Top of Dataset section
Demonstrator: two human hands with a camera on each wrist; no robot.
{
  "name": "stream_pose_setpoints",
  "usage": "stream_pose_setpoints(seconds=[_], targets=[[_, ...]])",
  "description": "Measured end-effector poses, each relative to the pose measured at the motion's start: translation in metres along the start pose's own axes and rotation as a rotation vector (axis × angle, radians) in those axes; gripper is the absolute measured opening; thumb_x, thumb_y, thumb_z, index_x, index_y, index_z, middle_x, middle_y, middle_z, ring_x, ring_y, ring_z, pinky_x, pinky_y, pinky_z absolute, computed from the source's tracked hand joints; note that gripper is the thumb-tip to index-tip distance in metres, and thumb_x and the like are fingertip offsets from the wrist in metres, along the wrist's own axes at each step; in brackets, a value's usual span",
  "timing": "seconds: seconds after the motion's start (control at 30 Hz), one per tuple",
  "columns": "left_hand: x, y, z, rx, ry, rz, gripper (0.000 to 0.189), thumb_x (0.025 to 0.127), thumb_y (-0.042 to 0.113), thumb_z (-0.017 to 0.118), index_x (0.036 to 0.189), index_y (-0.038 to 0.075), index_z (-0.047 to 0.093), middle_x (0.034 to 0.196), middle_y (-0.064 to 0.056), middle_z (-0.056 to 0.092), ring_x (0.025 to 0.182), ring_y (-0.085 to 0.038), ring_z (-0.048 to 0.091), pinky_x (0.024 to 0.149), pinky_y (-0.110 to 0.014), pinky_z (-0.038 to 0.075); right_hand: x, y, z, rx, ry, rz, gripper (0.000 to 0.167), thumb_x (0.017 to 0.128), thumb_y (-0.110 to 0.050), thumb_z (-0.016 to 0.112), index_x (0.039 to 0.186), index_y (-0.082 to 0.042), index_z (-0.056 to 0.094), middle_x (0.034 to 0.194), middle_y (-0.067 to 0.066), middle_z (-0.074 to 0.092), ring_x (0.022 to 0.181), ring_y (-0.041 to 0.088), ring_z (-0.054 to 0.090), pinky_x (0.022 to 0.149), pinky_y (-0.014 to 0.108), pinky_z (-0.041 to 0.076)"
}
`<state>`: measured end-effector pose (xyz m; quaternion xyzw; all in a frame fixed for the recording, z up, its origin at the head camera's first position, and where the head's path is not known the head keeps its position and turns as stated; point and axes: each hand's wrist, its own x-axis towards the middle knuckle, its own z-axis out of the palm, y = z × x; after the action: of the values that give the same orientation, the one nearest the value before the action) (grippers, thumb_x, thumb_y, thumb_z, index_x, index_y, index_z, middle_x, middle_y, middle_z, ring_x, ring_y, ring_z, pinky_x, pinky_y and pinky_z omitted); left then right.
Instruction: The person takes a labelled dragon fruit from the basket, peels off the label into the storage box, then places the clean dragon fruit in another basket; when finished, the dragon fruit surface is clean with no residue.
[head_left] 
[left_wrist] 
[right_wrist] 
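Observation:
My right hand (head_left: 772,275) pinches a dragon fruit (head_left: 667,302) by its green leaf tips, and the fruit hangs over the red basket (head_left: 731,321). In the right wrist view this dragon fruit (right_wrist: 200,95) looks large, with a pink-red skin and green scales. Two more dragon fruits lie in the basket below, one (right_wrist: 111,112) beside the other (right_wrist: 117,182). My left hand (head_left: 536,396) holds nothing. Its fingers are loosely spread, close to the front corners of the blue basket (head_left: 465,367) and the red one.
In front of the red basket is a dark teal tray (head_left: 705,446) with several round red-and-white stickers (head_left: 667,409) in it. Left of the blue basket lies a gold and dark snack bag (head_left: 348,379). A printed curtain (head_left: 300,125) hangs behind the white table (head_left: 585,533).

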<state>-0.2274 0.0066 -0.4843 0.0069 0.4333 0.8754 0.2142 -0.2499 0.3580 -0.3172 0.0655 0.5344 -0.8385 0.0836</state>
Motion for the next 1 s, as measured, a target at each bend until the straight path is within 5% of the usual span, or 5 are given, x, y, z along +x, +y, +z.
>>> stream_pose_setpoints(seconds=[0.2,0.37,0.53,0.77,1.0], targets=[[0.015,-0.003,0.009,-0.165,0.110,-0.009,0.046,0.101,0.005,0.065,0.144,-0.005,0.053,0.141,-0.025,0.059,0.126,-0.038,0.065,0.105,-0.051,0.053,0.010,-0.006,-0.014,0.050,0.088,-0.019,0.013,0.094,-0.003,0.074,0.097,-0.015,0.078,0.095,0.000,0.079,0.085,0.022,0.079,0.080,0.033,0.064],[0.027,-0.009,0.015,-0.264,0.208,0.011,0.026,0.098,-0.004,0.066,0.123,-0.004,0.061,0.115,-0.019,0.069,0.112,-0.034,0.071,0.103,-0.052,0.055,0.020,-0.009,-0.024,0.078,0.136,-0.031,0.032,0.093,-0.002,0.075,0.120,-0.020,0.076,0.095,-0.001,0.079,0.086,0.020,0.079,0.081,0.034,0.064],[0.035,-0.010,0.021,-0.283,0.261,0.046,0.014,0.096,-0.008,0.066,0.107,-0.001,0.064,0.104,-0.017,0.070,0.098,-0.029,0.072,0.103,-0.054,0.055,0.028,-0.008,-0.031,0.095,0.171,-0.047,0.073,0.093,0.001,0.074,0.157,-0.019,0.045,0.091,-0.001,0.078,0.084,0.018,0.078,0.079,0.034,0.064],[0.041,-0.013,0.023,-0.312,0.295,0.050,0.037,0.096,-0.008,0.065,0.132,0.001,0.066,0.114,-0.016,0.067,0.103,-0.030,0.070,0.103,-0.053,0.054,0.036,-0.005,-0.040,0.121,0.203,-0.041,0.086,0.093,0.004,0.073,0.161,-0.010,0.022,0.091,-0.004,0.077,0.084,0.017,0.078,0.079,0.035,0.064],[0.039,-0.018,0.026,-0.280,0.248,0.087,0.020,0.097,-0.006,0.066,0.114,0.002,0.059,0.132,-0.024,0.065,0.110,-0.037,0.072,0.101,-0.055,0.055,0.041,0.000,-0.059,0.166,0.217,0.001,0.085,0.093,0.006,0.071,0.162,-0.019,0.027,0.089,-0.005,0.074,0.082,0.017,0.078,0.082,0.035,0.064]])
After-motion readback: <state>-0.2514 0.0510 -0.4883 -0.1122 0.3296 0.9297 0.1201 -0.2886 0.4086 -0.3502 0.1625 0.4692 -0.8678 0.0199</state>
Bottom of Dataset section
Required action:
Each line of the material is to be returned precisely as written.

Finished exercise:
Demonstrator: two human hands with a camera on each wrist; no robot.
{
  "name": "stream_pose_setpoints",
  "usage": "stream_pose_setpoints(seconds=[_], targets=[[_, ...]])",
  "description": "Measured end-effector poses, each relative to the pose measured at the motion's start: translation in metres along the start pose's own axes and rotation as a rotation vector (axis × angle, radians) in those axes; gripper is the absolute measured opening; thumb_x, thumb_y, thumb_z, index_x, index_y, index_z, middle_x, middle_y, middle_z, ring_x, ring_y, ring_z, pinky_x, pinky_y, pinky_z absolute, computed from the source's tracked hand joints; note that gripper is the thumb-tip to index-tip distance in metres, and thumb_x and the like are fingertip offsets from the wrist in metres, along the wrist's own axes at each step; in brackets, a value's usual span",
  "timing": "seconds: seconds after the motion's start (control at 30 Hz), one per tuple",
  "columns": "left_hand: x, y, z, rx, ry, rz, gripper (0.000 to 0.189), thumb_x (0.025 to 0.127), thumb_y (-0.042 to 0.113), thumb_z (-0.017 to 0.118), index_x (0.036 to 0.189), index_y (-0.038 to 0.075), index_z (-0.047 to 0.093), middle_x (0.034 to 0.196), middle_y (-0.064 to 0.056), middle_z (-0.056 to 0.092), ring_x (0.025 to 0.182), ring_y (-0.085 to 0.038), ring_z (-0.048 to 0.091), pinky_x (0.024 to 0.149), pinky_y (-0.110 to 0.014), pinky_z (-0.038 to 0.075); right_hand: x, y, z, rx, ry, rz, gripper (0.000 to 0.167), thumb_x (0.017 to 0.128), thumb_y (-0.110 to 0.050), thumb_z (-0.016 to 0.112), index_x (0.039 to 0.186), index_y (-0.082 to 0.042), index_z (-0.056 to 0.094), middle_x (0.034 to 0.194), middle_y (-0.067 to 0.066), middle_z (-0.074 to 0.092), ring_x (0.022 to 0.181), ring_y (-0.041 to 0.088), ring_z (-0.054 to 0.090), pinky_x (0.022 to 0.149), pinky_y (-0.014 to 0.108), pinky_z (-0.041 to 0.076)"
}
`<state>`: measured end-effector pose (xyz m; quaternion xyzw; all in a frame fixed for the recording, z up, its origin at the head camera's first position, and where the head's path is not known the head keeps its position and turns as stated; point and axes: each hand's wrist, its own x-axis towards the middle knuckle, its own z-axis out of the palm, y = z × x; after the action: of the values that give the same orientation, the one nearest the value before the action) (grippers, thumb_x, thumb_y, thumb_z, index_x, index_y, index_z, middle_x, middle_y, middle_z, ring_x, ring_y, ring_z, pinky_x, pinky_y and pinky_z omitted); left then right.
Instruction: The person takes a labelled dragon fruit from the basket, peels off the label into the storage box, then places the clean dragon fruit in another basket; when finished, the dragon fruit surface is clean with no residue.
[head_left] 
[left_wrist] 
[right_wrist] 
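Observation:
My right hand (head_left: 772,275) pinches a dragon fruit (head_left: 667,302) by its green leaf tips, and the fruit hangs over the red basket (head_left: 731,321). In the right wrist view this dragon fruit (right_wrist: 200,95) looks large, with a pink-red skin and green scales. Two more dragon fruits lie in the basket below, one (right_wrist: 111,112) beside the other (right_wrist: 117,182). My left hand (head_left: 536,396) holds nothing. Its fingers are loosely spread, close to the front corners of the blue basket (head_left: 465,367) and the red one.
In front of the red basket is a dark teal tray (head_left: 705,446) with several round red-and-white stickers (head_left: 667,409) in it. Left of the blue basket lies a gold and dark snack bag (head_left: 348,379). A printed curtain (head_left: 300,125) hangs behind the white table (head_left: 585,533).
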
<state>-0.2274 0.0066 -0.4843 0.0069 0.4333 0.8754 0.2142 -0.2499 0.3580 -0.3172 0.0655 0.5344 -0.8385 0.0836</state>
Motion for the next 1 s, as measured, a target at each bend until the straight path is within 5% of the usual span, or 5 are given, x, y, z along +x, +y, +z.
>>> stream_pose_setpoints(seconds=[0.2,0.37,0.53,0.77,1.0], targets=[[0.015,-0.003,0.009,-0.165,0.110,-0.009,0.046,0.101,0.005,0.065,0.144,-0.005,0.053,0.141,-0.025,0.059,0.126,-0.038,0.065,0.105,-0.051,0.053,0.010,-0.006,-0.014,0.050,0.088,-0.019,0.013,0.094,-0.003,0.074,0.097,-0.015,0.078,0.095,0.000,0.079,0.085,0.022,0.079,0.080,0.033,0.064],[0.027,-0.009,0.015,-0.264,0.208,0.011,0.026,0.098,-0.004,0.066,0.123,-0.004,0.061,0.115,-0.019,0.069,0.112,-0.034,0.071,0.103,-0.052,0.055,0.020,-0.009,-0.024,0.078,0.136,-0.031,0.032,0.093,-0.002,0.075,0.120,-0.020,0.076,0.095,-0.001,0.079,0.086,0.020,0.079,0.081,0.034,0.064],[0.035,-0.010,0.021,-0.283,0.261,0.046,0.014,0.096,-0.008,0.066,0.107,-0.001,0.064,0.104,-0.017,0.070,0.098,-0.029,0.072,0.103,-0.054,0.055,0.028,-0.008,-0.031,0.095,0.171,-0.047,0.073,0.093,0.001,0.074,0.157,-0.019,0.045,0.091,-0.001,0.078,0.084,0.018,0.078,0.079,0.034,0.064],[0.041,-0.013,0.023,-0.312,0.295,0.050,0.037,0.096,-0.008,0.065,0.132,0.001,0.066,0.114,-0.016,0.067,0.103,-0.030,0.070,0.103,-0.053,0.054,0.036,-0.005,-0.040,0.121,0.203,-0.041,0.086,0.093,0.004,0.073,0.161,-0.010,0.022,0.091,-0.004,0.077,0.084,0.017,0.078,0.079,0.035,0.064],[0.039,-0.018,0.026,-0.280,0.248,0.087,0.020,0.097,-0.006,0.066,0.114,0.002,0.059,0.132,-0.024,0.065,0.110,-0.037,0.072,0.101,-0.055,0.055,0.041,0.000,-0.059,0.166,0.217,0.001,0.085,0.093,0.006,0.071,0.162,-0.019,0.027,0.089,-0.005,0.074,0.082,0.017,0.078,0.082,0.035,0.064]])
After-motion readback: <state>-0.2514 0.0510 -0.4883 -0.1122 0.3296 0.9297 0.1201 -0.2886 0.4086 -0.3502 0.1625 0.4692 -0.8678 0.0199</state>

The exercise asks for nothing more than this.